Nikon D80  

La mise en route du D80 s’effectue traditionnellement en faisant tourner la couronne placée autour du déclencheur. Un emplacement assez judicieux, puisqu’il permet d’être immédiatement prêt pour déclencher. Notez que cette couronne commande également l’éclairage du petit écran LCD afin d’effectuer quelques réglages dans l’obscurité. Le D80 est très prompt à l’allumage et disponible pratiquement immédiatement. Il faut moins d’une demi-seconde (0.3 s) avant de pouvoir déclencher, ce qui est très appréciable. Le réveil du mode veille est également quasiment instantané.

Interface

Comparé au D50, l’arrière du D80 semble ne pas avoir changé. Si vous observez plus attentivement, vous vous apercevrez toutefois que si la disposition des touches n’a pas été modifiée, les affectations, elles, sont différentes. Ainsi, la touche « poubelle » initialement située en bas à droite migre totalement à l’opposé (haut gauche) et remplace la commande du moteur d’entraînement. Le bouton « OK » de validation trouve donc un tout nouvel emplacement isolé du reste des commandes au centre du boîtier. Sur le côte, les touches WB (White Balance) et ISO sont simplement inversées. On notera surtout l’apparition des deux touches «+» et «-» du zoom qui apportent un indéniable confort d’utilisation. Pour le reste, Nikon propose un classicisme rassurant : 2 molettes de réglage (l’une à l’avant de la poignée et l’autre facilement accessible par le pouce à l’arrière) pour modifier l’ouverture et la vitesse en mode M. Détail qui peut avoir de l’importance pour certains, vous pouvez assigner la vitesse d’obturation ou l’ouverture à la molette de votre choix. Le barillet de sélection du mode d’exposition et des programmes résultats est toujours situé à gauche de l’appareil. Ici, peu de nouveauté, vous retrouverez les modes P,A,S,M et tout automatique vert accompagné des désormais habituels modes programmes Portrait, Paysage, Macro, Sport, Paysage de nuit et Portrait de nuit. Le côté droit du D80 est largement occupé par l’écran LCD monochrome de contrôle. Beaucoup plus imposant que celui du D50, il est toutefois bien inférieur à celui présent sur le D200, mais il comporte un nombre impressionnant d’informations qu’il serait ici assez fastidieux d’énumérer. Toutefois, il convient de préciser que certaines options manquent encore à l’appel ou sont beaucoup trop imprécises. Ainsi, la sensibilité n’est toujours pas affichée de manière constante sur l’écran. Il faut pour cela activer la fonction par une autre touche. Si la correction d’exposition est bien indiquée par le symbole +/-, vous n’avez aucune indication sur sa valeur. Il est vraiment dommage que ces informations assez importantes en photographie numérique soient ignorées.

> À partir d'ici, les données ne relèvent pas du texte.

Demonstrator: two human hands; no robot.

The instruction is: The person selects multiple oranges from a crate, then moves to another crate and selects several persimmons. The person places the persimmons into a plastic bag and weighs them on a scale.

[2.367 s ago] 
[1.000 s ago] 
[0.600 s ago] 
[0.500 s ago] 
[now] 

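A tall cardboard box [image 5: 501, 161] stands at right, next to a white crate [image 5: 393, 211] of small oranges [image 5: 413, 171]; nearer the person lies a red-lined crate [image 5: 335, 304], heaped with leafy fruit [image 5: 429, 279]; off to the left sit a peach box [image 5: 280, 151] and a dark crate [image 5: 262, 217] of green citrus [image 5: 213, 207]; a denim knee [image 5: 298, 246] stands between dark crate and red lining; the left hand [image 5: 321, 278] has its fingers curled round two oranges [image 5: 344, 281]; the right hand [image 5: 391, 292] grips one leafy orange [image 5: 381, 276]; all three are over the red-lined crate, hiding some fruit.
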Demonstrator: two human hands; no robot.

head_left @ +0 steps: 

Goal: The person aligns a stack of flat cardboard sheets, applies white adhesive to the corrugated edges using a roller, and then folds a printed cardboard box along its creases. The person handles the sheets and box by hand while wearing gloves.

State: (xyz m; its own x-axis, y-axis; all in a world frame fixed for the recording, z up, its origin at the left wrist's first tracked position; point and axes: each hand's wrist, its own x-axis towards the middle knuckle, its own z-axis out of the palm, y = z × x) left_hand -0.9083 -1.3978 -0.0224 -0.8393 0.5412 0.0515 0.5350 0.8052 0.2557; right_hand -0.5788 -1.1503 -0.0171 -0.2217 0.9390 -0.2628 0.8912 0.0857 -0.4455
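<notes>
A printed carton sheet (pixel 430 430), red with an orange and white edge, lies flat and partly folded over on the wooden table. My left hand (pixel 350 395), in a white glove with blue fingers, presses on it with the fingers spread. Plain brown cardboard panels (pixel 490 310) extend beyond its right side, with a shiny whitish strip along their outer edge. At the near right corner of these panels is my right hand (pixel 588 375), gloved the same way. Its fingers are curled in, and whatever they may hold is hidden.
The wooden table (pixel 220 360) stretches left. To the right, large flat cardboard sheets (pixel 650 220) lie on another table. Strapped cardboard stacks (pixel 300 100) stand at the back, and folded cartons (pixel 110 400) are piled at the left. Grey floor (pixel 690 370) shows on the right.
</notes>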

Vous retrouverez regroupés intelligemment sur le haut de la poignée les 4 paramètres les plus couramment utilisés (mesure de la lumière, correction d’exposition, mode AF et moteur d’entraînement). Il ne manque que la sensibilité pour être véritablement complet. Les deux boutons AF et Drive (moteur d’entraînement) sont toutefois placés trop proche du flan de l’appareil et leur activation par le pouce ou par l’index n’est vraiment pas aisée et oblige à une contorsion. Un placement plus à l’arrière, pour une activation avec le pouce aurait été sans doute plus pratique. Le flan gauche de l’appareil dispose également de certaines commandes dont le flash et le bracketing. Ce dernier permet de modifier la séquence de prise de vue de 3 vues (inchangée, négative et positive) à 2 vues (inchangée + positive ou inchangé + négative). Le réglage concerné par le bracketing doit être sélectionné dans le menu dans lequel vous pouvez opter pour l’exposition, l’exposition et le flash et la balance des blancs. Quant à l’écran, il s’est magnifiquement étendu pour atteindre la taille respectable de 6.35 cm de diagonale et une définition de 230 000 pixels. Des caractéristiques devenues un standard sur les autres reflex décamégapixels.